Items from a data source:

Content starts

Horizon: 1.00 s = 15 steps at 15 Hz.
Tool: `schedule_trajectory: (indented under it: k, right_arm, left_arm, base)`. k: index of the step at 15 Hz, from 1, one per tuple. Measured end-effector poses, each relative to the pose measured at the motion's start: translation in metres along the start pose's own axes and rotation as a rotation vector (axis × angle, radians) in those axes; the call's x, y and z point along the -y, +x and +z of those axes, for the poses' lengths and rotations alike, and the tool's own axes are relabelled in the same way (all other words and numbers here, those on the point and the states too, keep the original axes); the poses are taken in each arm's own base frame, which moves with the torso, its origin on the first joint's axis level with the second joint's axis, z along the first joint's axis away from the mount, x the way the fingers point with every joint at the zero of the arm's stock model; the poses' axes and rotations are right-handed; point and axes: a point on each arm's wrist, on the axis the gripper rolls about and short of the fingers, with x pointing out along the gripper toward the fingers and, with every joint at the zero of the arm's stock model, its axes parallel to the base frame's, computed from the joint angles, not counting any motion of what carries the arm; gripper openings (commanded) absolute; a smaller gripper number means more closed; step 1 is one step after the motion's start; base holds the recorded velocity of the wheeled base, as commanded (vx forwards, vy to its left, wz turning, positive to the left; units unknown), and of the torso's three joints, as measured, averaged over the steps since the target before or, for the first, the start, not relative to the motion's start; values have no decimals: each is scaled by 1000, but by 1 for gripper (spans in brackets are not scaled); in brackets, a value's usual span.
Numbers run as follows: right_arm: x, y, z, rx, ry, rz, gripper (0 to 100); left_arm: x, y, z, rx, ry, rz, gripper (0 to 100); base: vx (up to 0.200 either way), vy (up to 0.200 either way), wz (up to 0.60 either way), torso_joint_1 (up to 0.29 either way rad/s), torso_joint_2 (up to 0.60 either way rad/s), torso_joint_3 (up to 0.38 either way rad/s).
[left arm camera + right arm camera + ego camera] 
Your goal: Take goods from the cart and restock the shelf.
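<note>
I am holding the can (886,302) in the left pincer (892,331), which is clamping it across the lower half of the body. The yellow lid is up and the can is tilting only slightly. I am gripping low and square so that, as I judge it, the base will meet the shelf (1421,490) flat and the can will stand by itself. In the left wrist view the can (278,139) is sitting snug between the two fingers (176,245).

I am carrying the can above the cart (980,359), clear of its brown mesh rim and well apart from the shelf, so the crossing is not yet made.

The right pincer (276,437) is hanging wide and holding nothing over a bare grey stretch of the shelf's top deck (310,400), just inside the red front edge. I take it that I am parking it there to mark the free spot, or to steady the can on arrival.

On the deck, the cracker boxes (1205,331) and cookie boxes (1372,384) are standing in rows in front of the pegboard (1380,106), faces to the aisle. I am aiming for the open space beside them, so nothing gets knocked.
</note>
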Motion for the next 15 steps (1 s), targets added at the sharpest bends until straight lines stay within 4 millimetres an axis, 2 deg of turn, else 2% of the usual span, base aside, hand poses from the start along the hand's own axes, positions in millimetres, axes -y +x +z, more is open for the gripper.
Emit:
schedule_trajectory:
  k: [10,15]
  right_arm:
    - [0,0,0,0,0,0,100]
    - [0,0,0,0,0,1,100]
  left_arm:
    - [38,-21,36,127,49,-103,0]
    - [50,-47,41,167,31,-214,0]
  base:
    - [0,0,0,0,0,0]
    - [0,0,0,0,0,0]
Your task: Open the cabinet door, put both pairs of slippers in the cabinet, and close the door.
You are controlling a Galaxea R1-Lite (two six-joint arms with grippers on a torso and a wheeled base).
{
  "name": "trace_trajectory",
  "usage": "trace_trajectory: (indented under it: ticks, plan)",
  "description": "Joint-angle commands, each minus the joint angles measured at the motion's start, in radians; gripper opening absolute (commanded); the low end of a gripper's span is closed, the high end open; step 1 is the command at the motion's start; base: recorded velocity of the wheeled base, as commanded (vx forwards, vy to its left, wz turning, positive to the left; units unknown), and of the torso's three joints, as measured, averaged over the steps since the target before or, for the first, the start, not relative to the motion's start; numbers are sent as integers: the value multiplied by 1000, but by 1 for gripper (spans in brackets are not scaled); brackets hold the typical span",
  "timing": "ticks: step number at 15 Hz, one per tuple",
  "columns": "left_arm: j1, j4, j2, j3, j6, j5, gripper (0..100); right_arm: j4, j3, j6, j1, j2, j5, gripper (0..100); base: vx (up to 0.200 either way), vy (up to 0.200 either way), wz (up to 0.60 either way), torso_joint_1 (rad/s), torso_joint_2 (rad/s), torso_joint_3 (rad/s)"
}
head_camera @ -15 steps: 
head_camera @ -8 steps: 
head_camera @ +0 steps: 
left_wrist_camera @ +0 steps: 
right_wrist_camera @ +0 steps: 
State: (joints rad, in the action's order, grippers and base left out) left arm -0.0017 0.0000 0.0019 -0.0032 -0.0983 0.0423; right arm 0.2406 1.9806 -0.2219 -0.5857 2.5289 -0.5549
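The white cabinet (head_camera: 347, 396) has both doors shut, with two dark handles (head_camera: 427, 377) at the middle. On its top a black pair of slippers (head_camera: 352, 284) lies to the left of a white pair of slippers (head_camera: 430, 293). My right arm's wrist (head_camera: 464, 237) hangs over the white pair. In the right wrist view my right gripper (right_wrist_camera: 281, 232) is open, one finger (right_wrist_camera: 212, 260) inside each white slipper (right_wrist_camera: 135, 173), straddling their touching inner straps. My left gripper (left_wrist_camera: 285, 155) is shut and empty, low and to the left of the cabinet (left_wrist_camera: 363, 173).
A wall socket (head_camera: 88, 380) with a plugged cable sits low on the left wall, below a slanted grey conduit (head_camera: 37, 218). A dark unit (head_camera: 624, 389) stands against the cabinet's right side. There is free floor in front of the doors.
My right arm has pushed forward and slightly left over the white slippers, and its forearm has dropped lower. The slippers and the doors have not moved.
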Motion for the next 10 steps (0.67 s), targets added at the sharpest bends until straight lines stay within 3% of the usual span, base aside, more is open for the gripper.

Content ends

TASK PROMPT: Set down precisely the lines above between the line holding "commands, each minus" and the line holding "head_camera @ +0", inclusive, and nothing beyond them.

COMPLETED EXERCISE:
  "description": "Joint-angle commands, each minus the joint angles measured at the motion's start, in radians; gripper opening absolute (commanded); the low end of a gripper's span is closed, the high end open; step 1 is the command at the motion's start; base: recorded velocity of the wheeled base, as commanded (vx forwards, vy to its left, wz turning, positive to the left; units unknown), and of the torso's three joints, as measured, averaged over the steps since the target before or, for the first, the start, not relative to the motion's start; numbers are sent as integers: the value multiplied by 1000, but by 1 for gripper (spans in brackets are not scaled); brackets hold the typical span",
  "timing": "ticks: step number at 15 Hz, one per tuple",
  "columns": "left_arm: j1, j4, j2, j3, j6, j5, gripper (0..100); right_arm: j4, j3, j6, j1, j2, j5, gripper (0..100); base: vx (up to 0.200 either way), vy (up to 0.200 either way), wz (up to 0.60 either way), torso_joint_1 (rad/s), torso_joint_2 (rad/s), torso_joint_3 (rad/s)"
}
head_camera @ -15 steps: 
head_camera @ -8 steps: 
head_camera @ +0 steps: 

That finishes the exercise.